Task
Which lines below hold the word "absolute"? Report each one.

Input data
'''

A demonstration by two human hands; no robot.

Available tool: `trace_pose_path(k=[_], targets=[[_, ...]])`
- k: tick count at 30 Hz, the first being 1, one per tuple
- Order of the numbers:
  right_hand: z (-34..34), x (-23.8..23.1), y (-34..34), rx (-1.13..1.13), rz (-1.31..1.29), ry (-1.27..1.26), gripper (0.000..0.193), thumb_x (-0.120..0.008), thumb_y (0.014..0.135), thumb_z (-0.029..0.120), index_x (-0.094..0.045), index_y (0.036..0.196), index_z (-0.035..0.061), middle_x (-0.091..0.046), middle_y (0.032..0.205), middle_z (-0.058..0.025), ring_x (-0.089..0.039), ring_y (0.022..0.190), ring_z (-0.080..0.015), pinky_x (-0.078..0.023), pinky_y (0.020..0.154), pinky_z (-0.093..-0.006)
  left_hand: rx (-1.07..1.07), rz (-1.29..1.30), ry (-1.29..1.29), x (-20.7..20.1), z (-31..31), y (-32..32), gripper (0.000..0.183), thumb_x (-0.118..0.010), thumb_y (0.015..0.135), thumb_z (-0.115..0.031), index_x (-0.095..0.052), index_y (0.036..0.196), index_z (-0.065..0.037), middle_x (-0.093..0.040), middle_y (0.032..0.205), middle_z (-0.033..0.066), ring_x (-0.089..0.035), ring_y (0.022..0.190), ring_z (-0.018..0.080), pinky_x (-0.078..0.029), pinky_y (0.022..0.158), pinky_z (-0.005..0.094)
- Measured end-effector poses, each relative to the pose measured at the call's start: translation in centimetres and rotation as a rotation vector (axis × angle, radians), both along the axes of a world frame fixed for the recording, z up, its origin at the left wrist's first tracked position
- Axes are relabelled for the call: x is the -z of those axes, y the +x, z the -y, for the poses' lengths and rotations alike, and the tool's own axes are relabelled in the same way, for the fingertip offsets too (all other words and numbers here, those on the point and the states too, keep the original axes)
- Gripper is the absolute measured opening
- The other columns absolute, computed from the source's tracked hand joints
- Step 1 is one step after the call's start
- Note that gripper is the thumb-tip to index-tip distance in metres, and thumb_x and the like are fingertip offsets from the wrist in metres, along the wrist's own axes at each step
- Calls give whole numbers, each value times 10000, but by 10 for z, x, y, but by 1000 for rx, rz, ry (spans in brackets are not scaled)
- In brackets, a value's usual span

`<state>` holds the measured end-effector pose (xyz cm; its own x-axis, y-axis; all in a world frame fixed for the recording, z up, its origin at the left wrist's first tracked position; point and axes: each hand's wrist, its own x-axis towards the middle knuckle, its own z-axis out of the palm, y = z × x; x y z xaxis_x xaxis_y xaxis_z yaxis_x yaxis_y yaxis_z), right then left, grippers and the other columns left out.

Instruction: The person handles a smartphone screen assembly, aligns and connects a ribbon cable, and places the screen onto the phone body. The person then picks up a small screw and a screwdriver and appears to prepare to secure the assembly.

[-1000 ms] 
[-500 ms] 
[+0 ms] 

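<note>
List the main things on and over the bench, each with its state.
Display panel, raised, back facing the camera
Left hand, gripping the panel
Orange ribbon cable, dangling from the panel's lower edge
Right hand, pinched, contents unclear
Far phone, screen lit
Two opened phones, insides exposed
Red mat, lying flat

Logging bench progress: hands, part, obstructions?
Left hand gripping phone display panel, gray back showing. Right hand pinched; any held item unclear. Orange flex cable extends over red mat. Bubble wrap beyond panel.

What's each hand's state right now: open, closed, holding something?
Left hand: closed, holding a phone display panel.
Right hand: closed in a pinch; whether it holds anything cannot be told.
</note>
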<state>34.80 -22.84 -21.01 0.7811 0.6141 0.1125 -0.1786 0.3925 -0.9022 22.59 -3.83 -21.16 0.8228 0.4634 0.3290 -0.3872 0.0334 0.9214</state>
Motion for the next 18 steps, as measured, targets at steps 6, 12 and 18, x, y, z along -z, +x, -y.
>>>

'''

Solution for this exercise
- Gripper is the absolute measured opening
- The other columns absolute, computed from the source's tracked hand joints

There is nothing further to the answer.